* _Exercise details_: Copy all the lines of the data that include the word "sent".

Start of Supplied data

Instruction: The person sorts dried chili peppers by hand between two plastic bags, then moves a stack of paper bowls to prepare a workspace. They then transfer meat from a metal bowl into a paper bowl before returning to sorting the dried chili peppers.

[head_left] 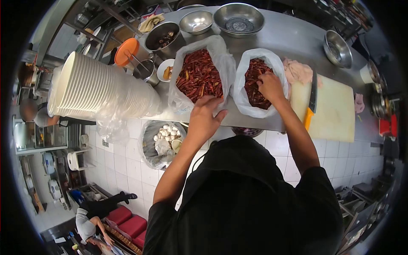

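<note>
Two clear plastic bags of dried red chilies stand side by side on the steel counter. At the near rim of the larger left bag is my left hand, its thumb spread away from the fingers and its fingertips over the chilies. My right hand reaches into the smaller right bag. Its fingers are curled down against the dried chilies, and the fingertips are partly hidden among them. The right bag's top is folded outward around its contents.
A white cutting board carries a yellow-handled knife beside a pink cloth. Stacked white tubs, a pot and metal bowls stand around. Below sits a lined bin of garlic. Another person is at lower left.
</note>
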`<state>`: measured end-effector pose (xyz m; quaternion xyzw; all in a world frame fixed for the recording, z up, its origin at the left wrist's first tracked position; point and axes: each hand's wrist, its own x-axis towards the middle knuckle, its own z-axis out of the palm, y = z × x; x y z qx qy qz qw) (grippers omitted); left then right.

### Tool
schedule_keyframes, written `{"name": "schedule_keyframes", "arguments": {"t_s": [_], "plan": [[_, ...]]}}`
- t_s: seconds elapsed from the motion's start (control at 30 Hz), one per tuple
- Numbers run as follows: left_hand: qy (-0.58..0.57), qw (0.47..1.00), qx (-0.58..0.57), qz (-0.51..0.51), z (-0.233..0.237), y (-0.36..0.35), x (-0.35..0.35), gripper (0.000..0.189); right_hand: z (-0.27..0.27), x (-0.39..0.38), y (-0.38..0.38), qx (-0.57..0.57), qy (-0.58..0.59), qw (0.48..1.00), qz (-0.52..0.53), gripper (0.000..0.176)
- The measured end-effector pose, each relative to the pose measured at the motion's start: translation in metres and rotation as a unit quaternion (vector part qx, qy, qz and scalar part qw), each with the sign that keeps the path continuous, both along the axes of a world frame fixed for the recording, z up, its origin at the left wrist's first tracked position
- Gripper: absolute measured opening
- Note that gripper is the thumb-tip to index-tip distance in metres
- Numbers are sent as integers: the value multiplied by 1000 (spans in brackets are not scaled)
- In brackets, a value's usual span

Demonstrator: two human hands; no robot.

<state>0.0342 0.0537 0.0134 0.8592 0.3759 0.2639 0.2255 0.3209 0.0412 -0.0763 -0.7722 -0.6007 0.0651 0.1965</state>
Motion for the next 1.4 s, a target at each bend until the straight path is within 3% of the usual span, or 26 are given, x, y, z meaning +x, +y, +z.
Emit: {"name": "schedule_keyframes", "arguments": {"t_s": [0.2,0.3,0.4,0.53,0.73,0.83,0.93,1.03,1.2,1.4], "plan": [[-111,984,-131,55,35,-9,0,25,23,0,-27,42,50,998,-23,16],[-132,981,-138,12,27,-11,7,24,39,-6,-49,93,107,989,-30,18],[-183,924,-336,5,12,-16,23,21,63,-27,-71,149,198,968,-29,17],[-262,845,-465,30,13,-18,43,27,91,-80,-85,240,224,945,-5,16],[-385,771,-505,52,26,-16,32,26,95,-130,-75,322,160,930,73,19],[-399,794,-457,42,22,-10,10,24,102,-146,-73,296,175,934,95,21],[-340,892,-286,81,20,-9,-6,19,121,-155,-75,296,167,935,98,23],[-240,963,-114,55,36,-9,-26,18,146,-161,-72,317,94,934,137,28],[-213,977,-15,24,45,-10,-45,19,150,-166,-54,323,46,928,180,23],[-182,983,32,-9,51,-11,-61,21,144,-177,-54,280,116,934,187,14]]}}
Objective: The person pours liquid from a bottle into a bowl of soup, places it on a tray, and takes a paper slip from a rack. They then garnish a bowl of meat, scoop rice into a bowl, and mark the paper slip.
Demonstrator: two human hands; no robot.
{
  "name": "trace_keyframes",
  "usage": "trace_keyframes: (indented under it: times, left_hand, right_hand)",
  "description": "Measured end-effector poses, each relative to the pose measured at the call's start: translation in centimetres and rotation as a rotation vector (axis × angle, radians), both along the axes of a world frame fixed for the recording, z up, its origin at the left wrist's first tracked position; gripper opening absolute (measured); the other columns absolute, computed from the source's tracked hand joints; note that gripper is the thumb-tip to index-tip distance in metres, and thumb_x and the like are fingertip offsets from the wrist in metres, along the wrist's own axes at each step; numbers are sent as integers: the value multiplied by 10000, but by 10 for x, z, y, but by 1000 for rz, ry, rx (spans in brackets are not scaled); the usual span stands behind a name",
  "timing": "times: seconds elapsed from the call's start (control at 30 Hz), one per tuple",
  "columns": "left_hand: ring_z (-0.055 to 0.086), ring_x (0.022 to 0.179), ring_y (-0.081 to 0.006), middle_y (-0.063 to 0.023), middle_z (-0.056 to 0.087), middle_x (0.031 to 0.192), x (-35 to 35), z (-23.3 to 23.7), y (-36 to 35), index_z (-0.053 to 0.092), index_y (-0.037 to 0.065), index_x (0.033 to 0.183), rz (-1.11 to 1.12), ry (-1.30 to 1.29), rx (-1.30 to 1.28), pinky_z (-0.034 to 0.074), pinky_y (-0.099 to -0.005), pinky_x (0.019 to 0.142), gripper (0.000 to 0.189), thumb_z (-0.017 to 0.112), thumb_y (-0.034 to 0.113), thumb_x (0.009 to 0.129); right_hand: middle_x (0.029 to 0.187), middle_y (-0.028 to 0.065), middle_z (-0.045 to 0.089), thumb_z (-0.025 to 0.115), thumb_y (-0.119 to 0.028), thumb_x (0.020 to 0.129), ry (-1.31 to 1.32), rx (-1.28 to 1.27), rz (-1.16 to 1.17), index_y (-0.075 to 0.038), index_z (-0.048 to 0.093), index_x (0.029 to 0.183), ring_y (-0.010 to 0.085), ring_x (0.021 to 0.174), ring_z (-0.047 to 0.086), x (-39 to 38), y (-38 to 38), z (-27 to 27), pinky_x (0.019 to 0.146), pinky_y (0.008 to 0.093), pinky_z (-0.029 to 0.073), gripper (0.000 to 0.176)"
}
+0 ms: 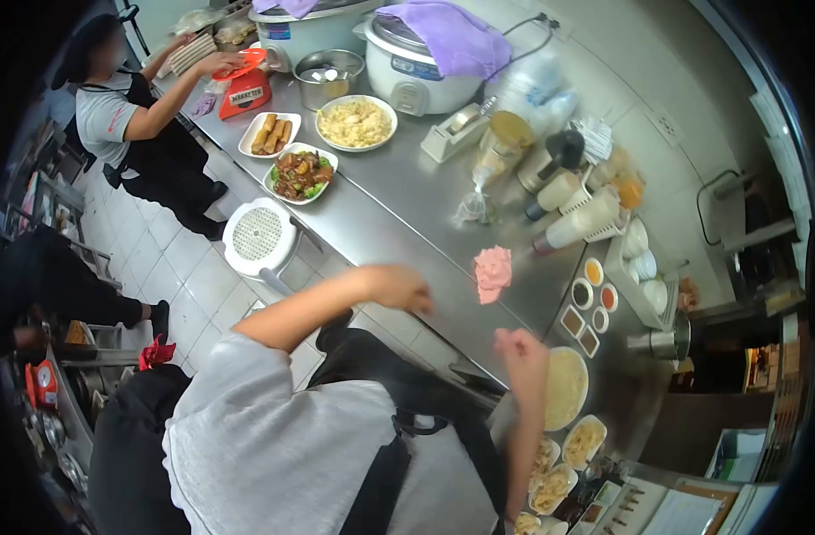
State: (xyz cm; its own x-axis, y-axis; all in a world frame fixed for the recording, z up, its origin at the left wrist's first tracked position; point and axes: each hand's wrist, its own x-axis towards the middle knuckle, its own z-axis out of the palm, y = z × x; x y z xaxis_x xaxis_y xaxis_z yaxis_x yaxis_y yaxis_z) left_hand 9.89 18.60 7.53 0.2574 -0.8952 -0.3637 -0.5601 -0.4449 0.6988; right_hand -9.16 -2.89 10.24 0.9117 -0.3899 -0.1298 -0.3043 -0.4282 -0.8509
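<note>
Left hand (399, 287) was curled, empty; my right hand (519, 352), blurred, unclear. Pink cloth (492, 272) just beyond looked soft, light; pinch any fold.

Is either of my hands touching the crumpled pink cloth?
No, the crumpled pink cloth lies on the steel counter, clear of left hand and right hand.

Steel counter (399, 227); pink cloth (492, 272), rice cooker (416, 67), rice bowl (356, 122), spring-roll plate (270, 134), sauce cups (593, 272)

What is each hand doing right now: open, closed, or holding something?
Left hand: fingers curled shut, nothing visible in it.
Right hand: motion-blurred; open or closed cannot be told.
</note>
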Motion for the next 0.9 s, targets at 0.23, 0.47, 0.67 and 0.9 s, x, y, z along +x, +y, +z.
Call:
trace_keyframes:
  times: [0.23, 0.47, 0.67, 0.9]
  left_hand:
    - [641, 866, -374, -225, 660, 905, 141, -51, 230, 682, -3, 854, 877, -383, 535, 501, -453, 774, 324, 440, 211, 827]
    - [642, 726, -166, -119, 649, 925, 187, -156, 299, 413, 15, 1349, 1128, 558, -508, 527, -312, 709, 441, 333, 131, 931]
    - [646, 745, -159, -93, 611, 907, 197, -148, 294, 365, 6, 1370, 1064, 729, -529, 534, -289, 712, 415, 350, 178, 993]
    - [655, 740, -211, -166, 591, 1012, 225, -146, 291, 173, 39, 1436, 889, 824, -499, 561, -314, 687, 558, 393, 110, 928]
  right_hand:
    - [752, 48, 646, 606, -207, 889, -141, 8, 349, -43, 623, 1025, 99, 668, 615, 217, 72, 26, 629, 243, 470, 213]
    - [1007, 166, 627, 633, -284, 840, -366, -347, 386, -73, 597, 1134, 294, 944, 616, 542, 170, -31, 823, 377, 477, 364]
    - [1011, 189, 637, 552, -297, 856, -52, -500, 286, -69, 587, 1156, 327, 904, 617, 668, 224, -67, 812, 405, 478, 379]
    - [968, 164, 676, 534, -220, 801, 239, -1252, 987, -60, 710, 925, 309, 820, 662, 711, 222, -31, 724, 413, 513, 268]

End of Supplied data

* _Answer for this exercise_:
- Numbers are sent as integers: the value multiplied by 1000 (spans in brackets are not scaled)
  "description": "Measured end-effector poses, each relative to the pose measured at the call's start: translation in centimetres and rotation as a rotation vector (axis × angle, radians), both along the axes of a world frame fixed for the recording, z up, its origin at the left wrist's first tracked position; gripper opening absolute (measured); the other columns absolute, computed from the source's tracked hand joints; note that gripper is the thumb-tip to index-tip distance in metres, and thumb_x and the like are fingertip offsets from the wrist in metres, along the wrist's own axes at each step; numbers are sent as integers: the value multiplied by 10000, but by 10 for x, z, y, but by 1000 for rz, ry, rx (spans in brackets are not scaled); the usual span stands behind a name",

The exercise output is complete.